People facing bankruptcy, and their advisers, will gain more clarity on the long-term legal risks involved thanks to an appeal judgment handed down this morning.  In Kennedy v The Official Receiver [2022] EWHC 1973 (Ch), Mr Nicholas Thompsell (sitting as a Deputy High Court Judge) clarified the Court’s approach to determining the length of a Bankruptcy Restrictions Order (“BRO”) under S 281A and Schedule 4A of the Insolvency Act 1986.

The BRO regime imposes restrictions (including disqualification from being a company director) for up to fifteen years on bankrupt individuals found to have committed some form of misconduct or neglect or financial responsibility. Previous case law established that the Court will determine the length of a BRO by applying  three brackets; the three brackets used in the context of directors’ disqualification as promulgated in Sevenoaks Stationers (Retail) Ltd [1991] Ch.164: (i) over ten years for particularly serious cases; (ii) six to ten years for serious cases which do not merit the top bracket; and (iii) two to five years where the case is, relatively, not very serious.  In Kennedy, the first instance judge had placed Mr Kennedy’s conduct into the middle bracket, imposing an 8-year BRO on him.
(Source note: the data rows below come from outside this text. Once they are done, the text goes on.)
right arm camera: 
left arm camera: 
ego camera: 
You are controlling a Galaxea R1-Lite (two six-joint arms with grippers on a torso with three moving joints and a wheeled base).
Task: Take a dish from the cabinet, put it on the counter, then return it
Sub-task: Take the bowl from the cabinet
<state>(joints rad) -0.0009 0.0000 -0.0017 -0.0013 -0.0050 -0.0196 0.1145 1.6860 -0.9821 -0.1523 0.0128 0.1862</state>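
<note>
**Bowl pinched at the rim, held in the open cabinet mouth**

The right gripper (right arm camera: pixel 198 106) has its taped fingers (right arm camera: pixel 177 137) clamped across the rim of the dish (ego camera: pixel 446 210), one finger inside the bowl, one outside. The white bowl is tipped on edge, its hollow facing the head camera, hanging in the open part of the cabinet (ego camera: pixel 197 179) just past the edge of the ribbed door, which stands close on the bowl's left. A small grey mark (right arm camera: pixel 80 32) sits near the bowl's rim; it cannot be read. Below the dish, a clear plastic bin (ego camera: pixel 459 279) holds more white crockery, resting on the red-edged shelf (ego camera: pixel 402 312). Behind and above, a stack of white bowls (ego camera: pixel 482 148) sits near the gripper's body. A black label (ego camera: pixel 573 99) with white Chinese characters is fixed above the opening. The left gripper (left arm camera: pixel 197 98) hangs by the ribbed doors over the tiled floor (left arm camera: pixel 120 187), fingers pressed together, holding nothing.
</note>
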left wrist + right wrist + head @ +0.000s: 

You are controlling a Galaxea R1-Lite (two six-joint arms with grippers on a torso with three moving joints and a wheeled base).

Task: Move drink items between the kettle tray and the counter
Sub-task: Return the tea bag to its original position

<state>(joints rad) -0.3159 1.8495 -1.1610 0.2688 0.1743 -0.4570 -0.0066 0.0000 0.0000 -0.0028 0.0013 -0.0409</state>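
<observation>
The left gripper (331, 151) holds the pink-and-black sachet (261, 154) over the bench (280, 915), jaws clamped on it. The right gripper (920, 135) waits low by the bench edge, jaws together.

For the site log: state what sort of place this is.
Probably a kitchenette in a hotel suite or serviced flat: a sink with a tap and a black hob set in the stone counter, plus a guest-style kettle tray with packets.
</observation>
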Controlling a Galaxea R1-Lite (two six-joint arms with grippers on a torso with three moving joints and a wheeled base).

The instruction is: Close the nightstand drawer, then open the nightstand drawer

Mr Kennedy appealed to the High Court on the basis that in a number of previous decisions involving comparable or a greater degree of misconduct or culpability than his own, the conduct in question had been regarded as falling in the lowest bracket ([38]). 

The Official Receiver contended that this approach was wrong in principle, maintaining that the Court should not, when considering the conduct of a bankrupt, compare and contrast the periods of disqualification in other cases, citing the directors’ disqualification case of Secretary of State v Rahman [2017] EWHC 2469 (Ch)  ([39)-[40]).

However, the High Court accepted Mr Kennedy’s argument that, contrary to Rahman, but consistently with Re Cubelock Ltd [2001] BCC 523 and Sevenoaks Stationers itself, it is appropriate, at least until overt principles for applying a BRO have been developed, for a judge to review cases that have relevance given a similarity in the facts, and particularly in facts which go to the culpability of the bankrupt ([42]).  The High Court therefore overturned the 8-year BRO made against Mr Kennedy and replaced it with a 4-year BRO, in the lowest bracket.

Max Marenbon represented the successful Appellant, instructed by Louise Delgado of Benchmark Solicitors LLP.